Christmas Classics PERSON OF THE DAY: Rev. John Mason Neale
On this day in 1866, the Rev. John Mason Neale died. A humble and scholarly Anglican priest, his reputation largely rests with his research and translations of ancient Greek and Latin religious texts, tasks that must have come easily to him since he was proficient in twenty-one different languages. The contributions of Neale to the revitalization of ancient and medieval church hymns and his deft translations of them cannot be underestimated. The brilliant scholar was known to have lamented the Reformation’s neglect of the rich history of hymnody, despite the movement’s praiseworthy restoration of worship and song to the language of the common people.
The Rev. Neale was also a well-respected composer of Christmas carols and hymns, some of which were delivered as a result of translating centuries-old hymns and songs, including those of a secular strain.
Three of those carols have grown quite popular since the publication of his 1853 collection Neale’s Carols for Christmastide. The most sacred was the carol hymn Veni, Emmanuel (O Come, O Come Emmanuel) based upon the Latin great O Antiphons of Advent whose seven verses are believed to have been composed by monastery monks who sang one verse per day at Vespers, the late afternoon or early evening canonical hour of prayer, for seven straight days prior to Christmas Eve.
Good Christian Men, Rejoice, the second carol, was Neale’s loose English translation of one of Germany’s best-loved carols, In Dulci Jubilo.

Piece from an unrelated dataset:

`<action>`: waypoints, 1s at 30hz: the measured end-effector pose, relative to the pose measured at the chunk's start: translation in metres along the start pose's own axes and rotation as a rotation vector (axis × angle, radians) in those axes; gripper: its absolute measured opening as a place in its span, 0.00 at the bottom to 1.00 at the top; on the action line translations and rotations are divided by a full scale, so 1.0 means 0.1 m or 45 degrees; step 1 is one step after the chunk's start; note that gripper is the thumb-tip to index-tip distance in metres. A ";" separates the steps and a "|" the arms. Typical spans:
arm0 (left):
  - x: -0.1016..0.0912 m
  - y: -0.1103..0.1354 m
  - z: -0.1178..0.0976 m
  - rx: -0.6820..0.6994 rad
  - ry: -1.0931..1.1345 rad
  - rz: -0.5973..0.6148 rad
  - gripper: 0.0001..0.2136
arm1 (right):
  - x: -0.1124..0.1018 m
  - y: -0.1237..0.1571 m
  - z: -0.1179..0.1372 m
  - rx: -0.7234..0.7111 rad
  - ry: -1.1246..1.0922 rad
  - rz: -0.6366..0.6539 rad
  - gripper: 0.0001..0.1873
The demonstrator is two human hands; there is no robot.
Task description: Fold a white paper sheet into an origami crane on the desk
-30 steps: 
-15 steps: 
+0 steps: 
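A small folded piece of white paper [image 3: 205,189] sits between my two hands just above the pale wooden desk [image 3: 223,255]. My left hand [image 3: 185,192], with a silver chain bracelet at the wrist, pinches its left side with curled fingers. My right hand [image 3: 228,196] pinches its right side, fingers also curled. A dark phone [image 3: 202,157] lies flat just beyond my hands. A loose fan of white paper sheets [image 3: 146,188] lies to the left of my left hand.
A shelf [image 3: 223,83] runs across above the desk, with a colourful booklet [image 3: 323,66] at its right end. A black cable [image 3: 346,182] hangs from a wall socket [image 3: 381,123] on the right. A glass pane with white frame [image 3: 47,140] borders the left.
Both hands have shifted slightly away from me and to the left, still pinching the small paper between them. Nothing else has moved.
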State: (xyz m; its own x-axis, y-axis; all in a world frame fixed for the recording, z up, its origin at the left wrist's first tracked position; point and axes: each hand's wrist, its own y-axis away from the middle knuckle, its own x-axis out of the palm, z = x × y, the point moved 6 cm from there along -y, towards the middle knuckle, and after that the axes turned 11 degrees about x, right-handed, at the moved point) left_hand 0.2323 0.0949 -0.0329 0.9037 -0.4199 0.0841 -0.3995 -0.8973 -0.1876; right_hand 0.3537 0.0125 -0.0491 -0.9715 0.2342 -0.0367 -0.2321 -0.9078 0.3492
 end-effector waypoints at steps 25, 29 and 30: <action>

Neale found the melody of this medieval Latin-German carol in Piae Cantiones, the famous 1582 Swedish book of carols that also produced the tune for Good King Wenceslas, the third familiar carol. For the latter, Neale was looking for a good role model for children. He found it in King Wenceslas of Bohemia who was known to be a just and merciful king and having considerable compassion for the poor and sick.
It could be said that King Wenceslas was also a role model for Neale himself since he, too, led an exemplary life by dedicating his life to the less fortunate. The hymn composer had a penchant for caring for the lowliest on society’s scale, and his Christian deeds set him apart from other clerics holding more lofty positions in the Anglican Church.
Such was Neale’s station in life that his own bishop, imagining Neale of Roman Catholic leanings, prohibited him from performing any ministerial duties and relegated him to a seemingly less desirable post. Thus, in 1846 Neale was made warden of Sackville College, a position he held for the rest of his life. Sackville College, however, was actually an almshouse, a charitable residence for the poor and aged. Twelve years later the humbly intrepid, and often frail and sickly, Neale founded the Sisterhood of St. Margaret, a group dedicated to the poor, needy, and suffering. For this charitable effort he was accused of a return to nuns, again earning him the enmity of Church authorities that thought he was converting to the Roman Catholic faith. Neale’s ministry later established an orphanage, a school for girls, and a home for unwed mothers, the latter forced to close due to church and local opposition. In a nutshell, Neale’s dedication to serving the poor and indigent was on a level with that of his work with sacred texts and hymns. Each pursuit was performed tirelessly, with dignity, and for the higher good.
Emmanuel, meaning “God with us,” is a splendid title for a carol hymn. It must have held special significance to Rev. Neale as he worked among the poor. The title reaffirms the religious concept of Christ’s birth as God Incarnate dwelling among men and announcing to them his mission here on earth. In the world of the ancient Hebrew, the choice of name was made judiciously, as the name Emmanuel must have been for Neale. For the scholarly Anglican priest, the name radiated in bold light and demonstrated, coincidentally, his own essential character and purpose as a man.
Today the Rev. Neale lays in peace at St. Swithun churchyard in East Grinstead, England, close to Sackville College where he abundantly served so well those who had so little.